Il importe en dernier lieu de ne pas se tromper de grille de lecture et d’évaluation, lorsque l’on aborde les thèmes de l’efficacité ou de la performance dans les services publics, locaux en l’occurrence. Gérard Terrien 47 évoque la pertinence des indicateurs de performance et considère que « s’agissant de services publics, l’efficacité doit rester assurément fonction de paramètres davantage sociaux qu’économiques » 48 . Nous ajouterons que ces paramètres ne peuvent pas et ne doivent pas relever d’une lecture qui serait exclusivement budgétaire et financière, d’autant que sur ce plan, les bienfaits supposés de tel ou tel choix sont vite nuancés par des études comparatives poussées 49 .
Il reste que la réflexion sur la performance économique des services publics existe 50 . Ils ne se résument d’ailleurs pas au choix du mode de gestion de ces services, de la même manière que les enjeux à court et moyen terme pour l’évolution des services publics locaux passent par d’autres questionnements, en lien toujours avec le droit de la concurrence, les situations de mise en concurrence et les capacités d’intervention des collectivités territoriales.
II/- REFLEXIONS SUR LES PERSPECTIVES D’EVOLUTION DU SERVICE PUBLIC LOCAL ET SON ENVIRONNEMENT JURIDIQUE
Dans le prolongement des développements déjà apportés sur le droit de l’UE et en particulier son droit de la concurrence, voyons tout d’abord les limites de l’application de ce droit aux activités et aux modes d’intervention des personnes publiques. Ensuite, en revenant sur le champ même des services publics locaux, nous envisagerons la réforme législative des collectivités territoriales de 2010 et ses effets potentiels sur notre sujet, avec une dernière entrée faisant intervenir les questions de concurrence.
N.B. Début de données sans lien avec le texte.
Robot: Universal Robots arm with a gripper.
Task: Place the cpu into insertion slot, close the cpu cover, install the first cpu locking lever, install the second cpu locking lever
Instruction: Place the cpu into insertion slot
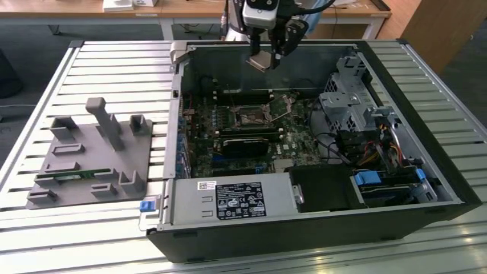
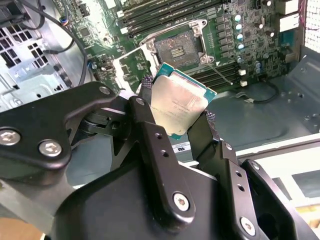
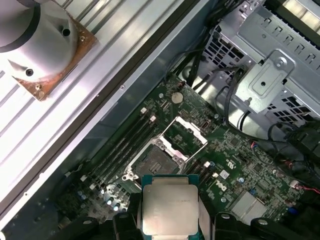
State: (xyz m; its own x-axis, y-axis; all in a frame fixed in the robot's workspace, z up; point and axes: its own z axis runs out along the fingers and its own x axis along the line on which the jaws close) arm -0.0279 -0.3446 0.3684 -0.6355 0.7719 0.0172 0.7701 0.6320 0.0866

A/– LES LIMITES DE L’APPLICATION DU DROIT DE LA CONCURRENCE AUX ACTIVITES ET MODES D’INTERVENTION PUBLIQUE
Les activités des personnes publiques échappent en premier lieu à la concurrence lorsqu’elles ne revêtent pas un caractère économique, mais l’on sait qu’au regard du droit de l’Union européenne, le caractère économique d’un service ne dépend pas du statut juridique du prestataire de service, ni de la nature de ce service, mais de la manière dont l’activité est exercée, organisée et financée (CJCE, 23 avril 1991, Höffner 51 ou TPI, 12 décembre 2000, Aéroports de Paris 52 : la notion d’entreprise comprend toute entité exerçant une activité économique, indépendamment du statut juridique de cette entité et de son mode de financement, et constitue une activité économique toute activité consistant à offrir des biens ou des services sur un marché donné ). Echappent donc à la qualification d’activité économique, pour l’essentiel, les activités liées à l’exercice de l’autorité publique (CJCE, 19 janvier 1994, Eurocontrol 53 ).
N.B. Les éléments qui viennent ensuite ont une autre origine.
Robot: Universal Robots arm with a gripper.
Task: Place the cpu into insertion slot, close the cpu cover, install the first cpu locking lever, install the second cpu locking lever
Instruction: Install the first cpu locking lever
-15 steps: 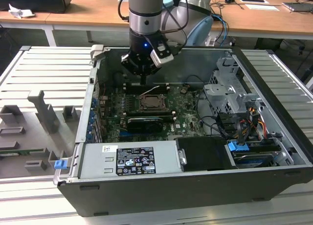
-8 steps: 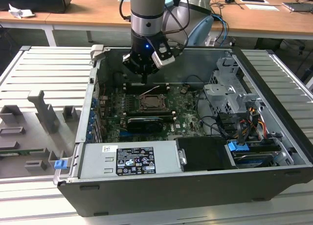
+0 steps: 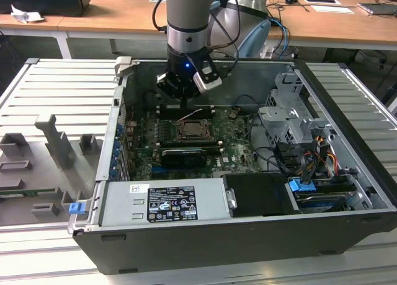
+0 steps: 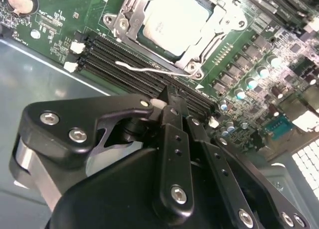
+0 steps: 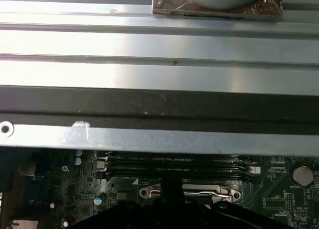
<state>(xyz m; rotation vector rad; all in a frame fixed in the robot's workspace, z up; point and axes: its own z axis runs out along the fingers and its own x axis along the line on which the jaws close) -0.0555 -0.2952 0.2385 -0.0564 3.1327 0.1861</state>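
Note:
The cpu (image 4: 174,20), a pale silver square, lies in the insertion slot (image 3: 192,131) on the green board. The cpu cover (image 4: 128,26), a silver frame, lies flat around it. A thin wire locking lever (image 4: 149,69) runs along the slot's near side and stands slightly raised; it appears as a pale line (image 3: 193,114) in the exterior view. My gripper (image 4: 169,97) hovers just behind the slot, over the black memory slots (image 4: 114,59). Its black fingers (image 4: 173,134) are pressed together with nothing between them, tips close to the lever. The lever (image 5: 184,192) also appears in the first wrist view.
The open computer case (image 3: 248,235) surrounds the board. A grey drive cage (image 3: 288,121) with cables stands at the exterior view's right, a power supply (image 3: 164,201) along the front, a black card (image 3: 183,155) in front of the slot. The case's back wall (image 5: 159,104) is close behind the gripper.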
Volontairement, car il en sera question ailleurs dans cet ouvrage, nous laisserons de côté la question des SIEG, leur soumission de principe aux règles générales du traité, dont celles de concurrence, et la dérogation prévue par l’article 106-2 TFUE, éclairée dans son régime par la jurisprudence de la Cour de justice. A l’intérieur des SIEG, on sait cependant que les travaux européens réservent des développements particuliers pour les services sociaux et les services de santé, notamment en raison du « recours plus fréquent dans ces domaines à l’externalisation de services jusqu’alors fournis directement par les autorités publiques et au transfert accru de compétences vers le niveau local » 54 . Ces services sociaux peuvent être de nature économique ou non économique, en fonction de l’activité concernée. S’agissant des services à la personne (assistance sociale, emploi et formation, soins de longue durée), ils sont, en général, organisés au niveau local et tributaires du financement public (cf. Commission). Nous avons vu, s’agissant de la France, comment le Conseil d’Etat a tenu compte de leur spécificité avec son arrêt, Département de la Corrèze – voir supra.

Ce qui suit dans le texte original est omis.